Classes

  • The Communication Leadership curriculum includes core courses and a variety of electives. All courses are 5 credits unless otherwise indicated. Use the search widget below to sort classes by degree track (MCDM, MCCN, track neutral) and by other attributes (credits, core requirements, etc.). Or view the latest version of our printed course guide here.

    Please view the University of Washington Academic Calendar for important dates, including quarter start and end dates, registration dates and deadlines, and campus holidays. Registration SLNs can be located on the Time Schedule.

COMMLD 560: Individualized Research (Philipsen) - 2020 Spring

Track Neutral Elective | Meets Research Methods Core Requirement
Meetings to be arranged between enrolled students and instructor
(application and add code required)

Course Description:

This course is designed for students who want to explore an area and develop a research project of their own. Students work individually in this class with the instructor, Dr.

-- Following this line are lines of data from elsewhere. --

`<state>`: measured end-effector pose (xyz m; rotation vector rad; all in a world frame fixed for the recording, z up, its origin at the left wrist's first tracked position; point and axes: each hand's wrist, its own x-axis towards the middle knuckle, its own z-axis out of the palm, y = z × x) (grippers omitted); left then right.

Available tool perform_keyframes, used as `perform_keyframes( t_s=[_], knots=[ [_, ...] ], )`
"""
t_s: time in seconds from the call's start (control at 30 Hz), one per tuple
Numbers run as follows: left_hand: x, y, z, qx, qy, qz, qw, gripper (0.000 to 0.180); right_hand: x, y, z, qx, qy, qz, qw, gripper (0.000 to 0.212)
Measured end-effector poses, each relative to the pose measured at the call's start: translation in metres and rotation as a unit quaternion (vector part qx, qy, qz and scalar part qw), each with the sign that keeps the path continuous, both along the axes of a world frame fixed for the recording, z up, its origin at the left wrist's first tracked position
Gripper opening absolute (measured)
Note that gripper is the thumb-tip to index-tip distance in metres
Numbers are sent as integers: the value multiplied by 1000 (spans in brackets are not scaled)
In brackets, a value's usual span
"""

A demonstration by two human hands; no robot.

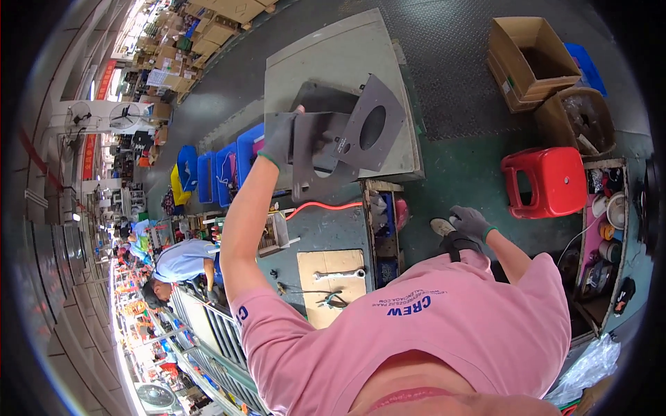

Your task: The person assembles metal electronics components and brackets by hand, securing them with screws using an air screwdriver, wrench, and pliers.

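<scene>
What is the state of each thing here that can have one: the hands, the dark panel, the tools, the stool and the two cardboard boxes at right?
Left hand: gloved, gripping the dark panel
Dark panel: bent, held
Right hand: gloved, nothing seen in it
Wrench: lying flat
Pliers: lying near the wrench
Red stool: upright
Farther box: open
Nearer box: open, clear plastic inside

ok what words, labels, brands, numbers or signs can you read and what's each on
I won't copy wording, only place it:
Pink shirt: dark blue lettering, large and small, across chest
Left sleeve: partial dark blue print
Dark metal part in left hand: pale print, too small to read
Red banners: too blurred to read
Cardboard box: marks too small to read
</scene>
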<state>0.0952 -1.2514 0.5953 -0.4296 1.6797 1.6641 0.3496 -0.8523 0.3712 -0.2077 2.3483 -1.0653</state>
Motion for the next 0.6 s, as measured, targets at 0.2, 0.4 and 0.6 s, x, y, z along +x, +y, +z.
perform_keyframes(
  t_s=[0.2, 0.4, 0.6],
  knots=[
    [10, -4, 35, -61, 107, 85, 989, 50, -16, 4, -21, -29, 39, -18, 999, 22],
    [91, -18, 21, -172, 353, 234, 889, 38, -22, -23, -32, -51, 12, 63, 997, 21],
    [222, -12, -26, -238, 504, 450, 698, 20, -43, -108, -8, -132, 22, 280, 951, 19]
  ],
)
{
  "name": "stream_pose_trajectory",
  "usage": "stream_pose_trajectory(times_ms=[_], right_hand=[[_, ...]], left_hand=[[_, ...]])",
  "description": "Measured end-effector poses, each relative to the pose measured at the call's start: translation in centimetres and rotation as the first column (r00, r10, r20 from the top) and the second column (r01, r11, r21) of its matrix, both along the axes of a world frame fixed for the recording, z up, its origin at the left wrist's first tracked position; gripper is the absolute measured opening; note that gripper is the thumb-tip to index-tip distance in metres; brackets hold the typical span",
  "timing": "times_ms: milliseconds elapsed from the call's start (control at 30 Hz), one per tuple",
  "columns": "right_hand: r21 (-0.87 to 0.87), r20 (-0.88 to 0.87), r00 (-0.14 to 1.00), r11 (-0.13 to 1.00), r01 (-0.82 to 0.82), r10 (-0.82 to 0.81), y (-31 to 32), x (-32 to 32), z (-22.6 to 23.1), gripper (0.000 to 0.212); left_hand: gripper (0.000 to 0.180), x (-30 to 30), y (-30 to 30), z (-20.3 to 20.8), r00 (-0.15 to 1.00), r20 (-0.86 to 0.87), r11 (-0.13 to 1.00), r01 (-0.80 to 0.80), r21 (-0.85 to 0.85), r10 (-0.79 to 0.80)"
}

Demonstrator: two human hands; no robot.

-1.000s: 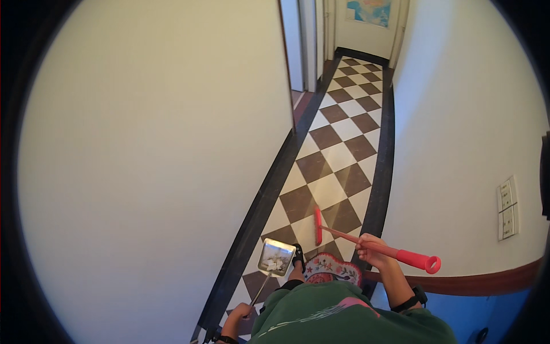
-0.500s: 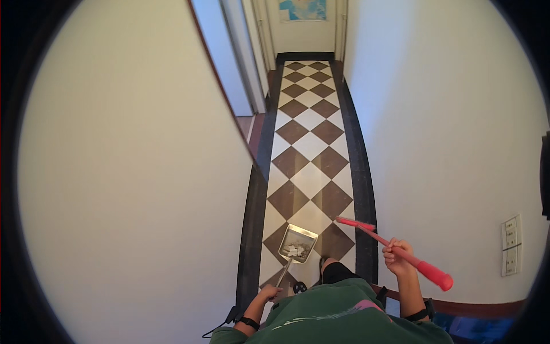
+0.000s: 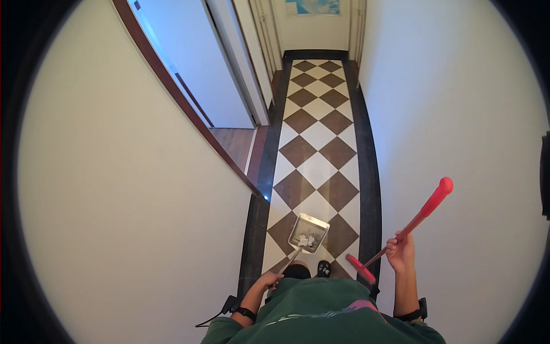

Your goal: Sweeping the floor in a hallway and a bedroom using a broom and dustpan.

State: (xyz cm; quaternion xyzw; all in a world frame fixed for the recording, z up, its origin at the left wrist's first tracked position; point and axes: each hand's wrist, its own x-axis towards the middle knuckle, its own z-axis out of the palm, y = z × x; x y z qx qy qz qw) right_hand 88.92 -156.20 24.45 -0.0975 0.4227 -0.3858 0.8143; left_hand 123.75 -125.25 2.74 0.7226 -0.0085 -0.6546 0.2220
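My left hand [image 3: 271,280] is closed around the handle of a metal dustpan [image 3: 310,225]. White scraps and grey dust [image 3: 307,240] lie in the pan, gathered toward its handle side. The pan is in front of my body, over the tiles; whether it touches them I cannot tell. On the right, my right hand [image 3: 400,250] grips the shaft of a red broom [image 3: 421,214]. Its thick red grip end points up and away to the right. The red broom head [image 3: 361,269] hangs low beside my body, right of the dustpan.
A narrow corridor with a brown-and-white checkered floor [image 3: 317,135] and black borders runs ahead. Plain walls [image 3: 458,143] stand close on both sides. An open doorway [image 3: 235,143] is at the left. A blue poster [image 3: 314,7] hangs on the far door. My dark shoe [image 3: 324,268] shows below.
The doorway has come nearer as I moved forward along the corridor. The broom has swung: its grip end went up, its head down toward my body. The dustpan stays in my left hand.
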Motion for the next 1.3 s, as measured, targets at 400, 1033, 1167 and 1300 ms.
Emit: stream_pose_trajectory(times_ms=[400,1033,1167,1300], right_hand=[[0.019,0.151,0.985,0.996,-0.088,0.084,-25.4,21.3,4.6,0.033],[0.078,0.202,0.533,0.529,-0.845,0.821,-59.9,68.6,3.8,0.018],[0.123,0.111,0.306,0.293,-0.948,0.945,-61.6,79.1,3.0,0.006],[0.229,0.008,0.164,0.158,-0.961,0.986,-61.4,89.5,0.8,0.043]], left_hand=[[0.038,20.8,-27.6,-2.8,0.987,0.16,0.988,0.01,-0.155,0.015],[0.016,48.5,-50.6,-14.0,0.965,0.162,0.973,-0.186,-0.136,0.207],[0.015,50.0,-53.0,-12.3,0.938,0.131,0.947,-0.32,-0.021,0.32],[0.013,53.0,-54.5,-9.3,0.966,0.226,0.99,-0.137,0.018,0.129]])
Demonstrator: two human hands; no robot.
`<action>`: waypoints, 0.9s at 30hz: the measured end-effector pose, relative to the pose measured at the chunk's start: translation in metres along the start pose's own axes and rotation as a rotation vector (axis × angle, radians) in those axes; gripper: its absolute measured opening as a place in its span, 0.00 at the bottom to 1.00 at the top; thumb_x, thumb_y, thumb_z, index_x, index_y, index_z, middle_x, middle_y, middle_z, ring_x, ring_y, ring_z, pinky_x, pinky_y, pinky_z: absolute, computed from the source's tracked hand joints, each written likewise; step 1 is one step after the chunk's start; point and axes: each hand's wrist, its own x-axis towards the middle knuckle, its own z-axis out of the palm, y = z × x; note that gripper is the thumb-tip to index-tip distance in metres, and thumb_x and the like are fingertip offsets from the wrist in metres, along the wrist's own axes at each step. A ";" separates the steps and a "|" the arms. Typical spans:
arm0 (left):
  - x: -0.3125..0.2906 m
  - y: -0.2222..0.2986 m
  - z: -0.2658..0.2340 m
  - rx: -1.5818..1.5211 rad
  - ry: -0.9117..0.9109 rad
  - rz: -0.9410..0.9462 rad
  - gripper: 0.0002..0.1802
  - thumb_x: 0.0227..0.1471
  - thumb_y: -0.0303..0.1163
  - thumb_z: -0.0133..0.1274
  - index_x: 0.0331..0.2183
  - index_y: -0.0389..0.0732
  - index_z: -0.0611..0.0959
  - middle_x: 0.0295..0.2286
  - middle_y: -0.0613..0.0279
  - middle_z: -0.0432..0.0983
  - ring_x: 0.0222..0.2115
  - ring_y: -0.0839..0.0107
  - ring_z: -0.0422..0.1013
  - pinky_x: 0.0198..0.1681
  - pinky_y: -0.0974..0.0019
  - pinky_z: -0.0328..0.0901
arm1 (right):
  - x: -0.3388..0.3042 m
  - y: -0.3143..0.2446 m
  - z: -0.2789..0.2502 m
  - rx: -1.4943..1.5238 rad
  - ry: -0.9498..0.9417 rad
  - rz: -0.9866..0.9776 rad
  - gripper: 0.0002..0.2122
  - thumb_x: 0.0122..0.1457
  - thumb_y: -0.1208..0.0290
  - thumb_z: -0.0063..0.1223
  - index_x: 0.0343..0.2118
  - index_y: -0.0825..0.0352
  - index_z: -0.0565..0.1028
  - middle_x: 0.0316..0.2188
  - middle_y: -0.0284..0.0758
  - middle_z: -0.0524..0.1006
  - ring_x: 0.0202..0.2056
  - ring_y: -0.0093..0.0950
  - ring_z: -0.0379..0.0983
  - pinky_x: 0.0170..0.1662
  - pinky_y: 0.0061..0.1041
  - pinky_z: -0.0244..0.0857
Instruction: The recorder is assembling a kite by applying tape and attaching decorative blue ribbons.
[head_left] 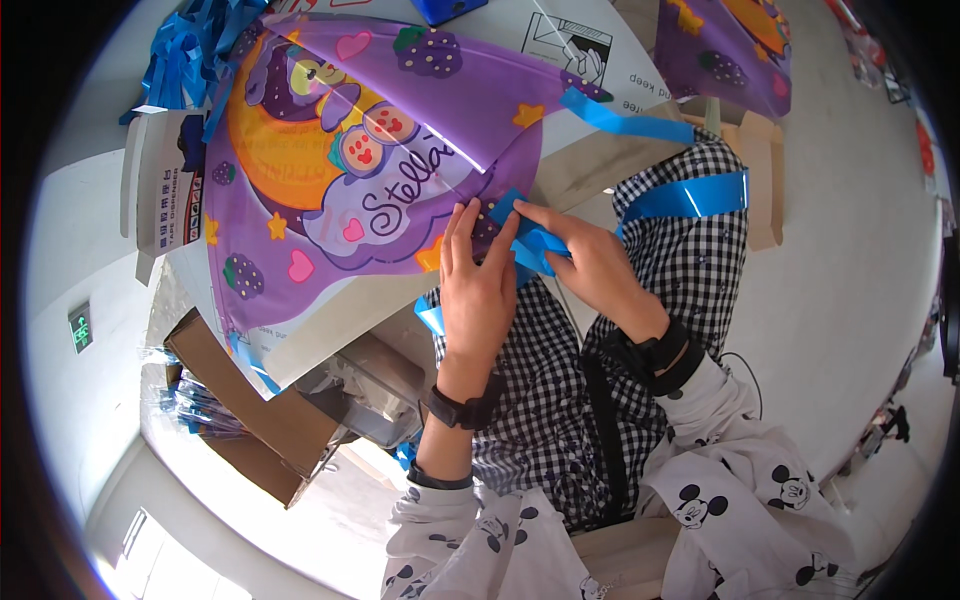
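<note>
A thin purple plastic sheet [300,190] with a cartoon animal, an orange moon and berries printed on it lies on the table before me, one flap folded over. Blue ribbon strips hang from its corners. My left hand [475,295] rests with outstretched fingers on the sheet's near edge. Beside it, my right hand [598,262] pinches a blue ribbon [538,248] at that edge, its index fingertip close to the left fingers. Another blue strip [690,198] lies across my checked lap, and one [630,122] runs off the right corner.
A bundle of blue ribbons [178,65] sits at the far left, above a printed carton [165,190]. An open cardboard box [255,395] with plastic-wrapped items stands lower left. At the far right hangs a second purple sheet [725,60]. A blue object [447,8] is at the top.
</note>
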 end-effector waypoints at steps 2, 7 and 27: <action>0.000 -0.001 0.000 -0.015 0.002 0.010 0.25 0.47 0.20 0.52 0.49 0.49 0.78 0.53 0.49 0.61 0.56 0.49 0.57 0.58 0.52 0.56 | 0.000 0.000 0.000 0.004 0.011 -0.006 0.25 0.53 0.75 0.54 0.56 0.53 0.67 0.32 0.37 0.77 0.31 0.37 0.76 0.32 0.33 0.69; 0.000 -0.002 0.001 0.004 0.006 0.014 0.25 0.46 0.20 0.52 0.49 0.46 0.78 0.53 0.50 0.62 0.56 0.50 0.58 0.56 0.53 0.58 | 0.000 0.000 0.000 -0.001 0.007 -0.005 0.26 0.53 0.75 0.54 0.56 0.53 0.66 0.31 0.37 0.77 0.31 0.37 0.76 0.32 0.33 0.69; 0.001 -0.001 -0.001 0.043 -0.005 0.019 0.25 0.46 0.21 0.53 0.49 0.44 0.77 0.52 0.52 0.62 0.56 0.51 0.58 0.55 0.53 0.61 | 0.001 0.001 -0.002 0.025 -0.045 0.024 0.28 0.51 0.77 0.53 0.58 0.52 0.64 0.31 0.39 0.76 0.31 0.39 0.76 0.32 0.35 0.70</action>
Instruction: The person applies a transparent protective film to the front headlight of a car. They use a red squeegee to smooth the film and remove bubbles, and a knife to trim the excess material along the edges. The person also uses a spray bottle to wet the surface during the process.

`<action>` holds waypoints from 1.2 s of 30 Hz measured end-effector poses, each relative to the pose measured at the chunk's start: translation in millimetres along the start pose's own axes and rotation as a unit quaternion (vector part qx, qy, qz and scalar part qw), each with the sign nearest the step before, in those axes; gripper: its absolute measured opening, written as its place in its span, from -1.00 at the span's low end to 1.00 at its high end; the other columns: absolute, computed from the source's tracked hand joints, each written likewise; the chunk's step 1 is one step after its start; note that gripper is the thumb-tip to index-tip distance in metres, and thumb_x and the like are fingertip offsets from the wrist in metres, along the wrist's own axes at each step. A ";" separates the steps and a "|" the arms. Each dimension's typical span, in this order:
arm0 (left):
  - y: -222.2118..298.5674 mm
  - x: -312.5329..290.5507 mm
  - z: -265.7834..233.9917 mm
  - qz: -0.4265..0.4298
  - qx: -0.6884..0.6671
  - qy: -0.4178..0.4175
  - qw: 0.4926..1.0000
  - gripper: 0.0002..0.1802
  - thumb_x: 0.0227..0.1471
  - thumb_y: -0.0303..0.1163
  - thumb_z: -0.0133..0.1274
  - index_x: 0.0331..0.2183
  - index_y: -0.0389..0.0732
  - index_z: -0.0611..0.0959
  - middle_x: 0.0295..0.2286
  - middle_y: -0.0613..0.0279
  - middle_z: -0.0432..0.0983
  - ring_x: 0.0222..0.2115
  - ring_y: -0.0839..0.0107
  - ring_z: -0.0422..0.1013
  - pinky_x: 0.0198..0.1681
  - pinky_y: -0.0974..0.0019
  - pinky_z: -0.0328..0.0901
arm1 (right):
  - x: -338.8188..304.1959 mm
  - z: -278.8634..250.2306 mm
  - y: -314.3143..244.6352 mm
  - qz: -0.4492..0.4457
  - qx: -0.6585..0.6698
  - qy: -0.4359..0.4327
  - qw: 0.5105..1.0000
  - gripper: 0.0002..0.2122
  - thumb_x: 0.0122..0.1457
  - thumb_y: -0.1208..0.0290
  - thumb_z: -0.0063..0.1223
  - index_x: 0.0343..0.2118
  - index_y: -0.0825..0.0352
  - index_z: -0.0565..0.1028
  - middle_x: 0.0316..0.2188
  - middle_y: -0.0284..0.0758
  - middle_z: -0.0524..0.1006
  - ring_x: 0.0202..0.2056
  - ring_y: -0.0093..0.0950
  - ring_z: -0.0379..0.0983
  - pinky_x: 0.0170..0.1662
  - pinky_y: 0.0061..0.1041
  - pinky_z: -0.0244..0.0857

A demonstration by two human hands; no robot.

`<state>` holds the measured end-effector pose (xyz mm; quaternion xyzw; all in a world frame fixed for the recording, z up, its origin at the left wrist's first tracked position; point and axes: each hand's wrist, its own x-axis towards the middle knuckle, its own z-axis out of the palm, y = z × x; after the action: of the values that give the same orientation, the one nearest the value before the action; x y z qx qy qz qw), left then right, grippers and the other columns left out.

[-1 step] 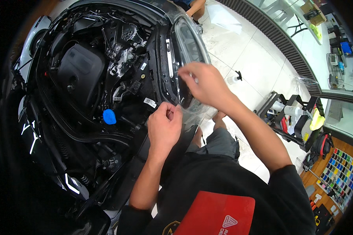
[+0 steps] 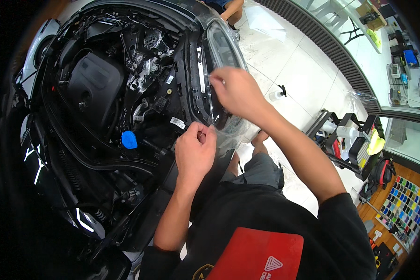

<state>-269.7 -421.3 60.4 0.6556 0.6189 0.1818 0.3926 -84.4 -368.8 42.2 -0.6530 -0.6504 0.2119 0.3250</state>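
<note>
The floor (image 2: 308,88) is pale tile with thin dark joints. A white sheet (image 2: 265,22) lies on it at the far end, close to a dark ribbed strip (image 2: 340,55) along the edge. A black-topped bottle (image 2: 276,95) sits mid-floor. A black cart (image 2: 359,151) appears to stand on the tiles too, though its underside is hidden.
</note>
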 end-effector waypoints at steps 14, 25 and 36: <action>1.8 0.9 -8.8 0.013 0.026 -0.036 0.999 -0.71 0.14 -0.23 0.18 -0.43 -0.28 0.62 -0.61 0.06 0.57 -0.55 0.03 0.54 -0.39 0.03 0.38 | 132.1 -17.0 3.2 -0.370 -0.409 -0.273 0.788 -0.65 0.20 0.40 0.13 0.07 0.07 0.58 0.04 -0.43 0.56 0.16 -0.31 0.39 0.12 -0.23 0.38; 5.0 6.2 -5.4 0.009 0.007 -0.043 0.999 -0.72 0.13 -0.27 0.19 -0.46 -0.30 0.61 -0.63 0.06 0.54 -0.57 0.06 0.53 -0.42 0.05 0.37 | 107.3 -59.9 -11.0 -0.354 -0.347 -0.252 0.831 -0.71 0.08 0.48 0.20 -0.09 0.21 0.60 -0.26 -0.31 0.60 -0.08 -0.31 0.53 0.07 -0.23 0.35; 10.9 10.7 1.2 -0.012 0.040 -0.035 0.999 -0.78 0.17 -0.32 0.19 -0.41 -0.25 0.57 -0.71 0.19 0.42 -0.68 0.22 0.41 -0.52 0.13 0.27 | -156.9 -36.2 -31.4 0.323 0.473 -0.071 0.817 -0.73 0.34 0.70 -0.02 0.07 0.46 0.45 -0.26 -0.24 0.58 -0.30 -0.49 0.63 -0.23 -0.51 0.55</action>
<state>-259.7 -410.6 65.1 0.6690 0.6196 0.1294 0.3896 -91.4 -530.9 66.6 -0.5748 -0.2436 0.6317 0.4597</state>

Gerry Philipsen, to develop a negotiated plan of work, involving the reading of important scholarly works in the area of study and the development of an individual creative project designed to enhance the student’s intellectual and practical development. The topics to choose from with Dr. Gerry Philipsen as the instructor/advisor are: Communication that enhances effectiveness in workplace teams, personal negotiation strategies and conflict management in the workplace, and beyond, and cultural and intergroup communication.

Submit your application for this class here: https://forms.gle/Ft4nsCc2c2AMXwVMA.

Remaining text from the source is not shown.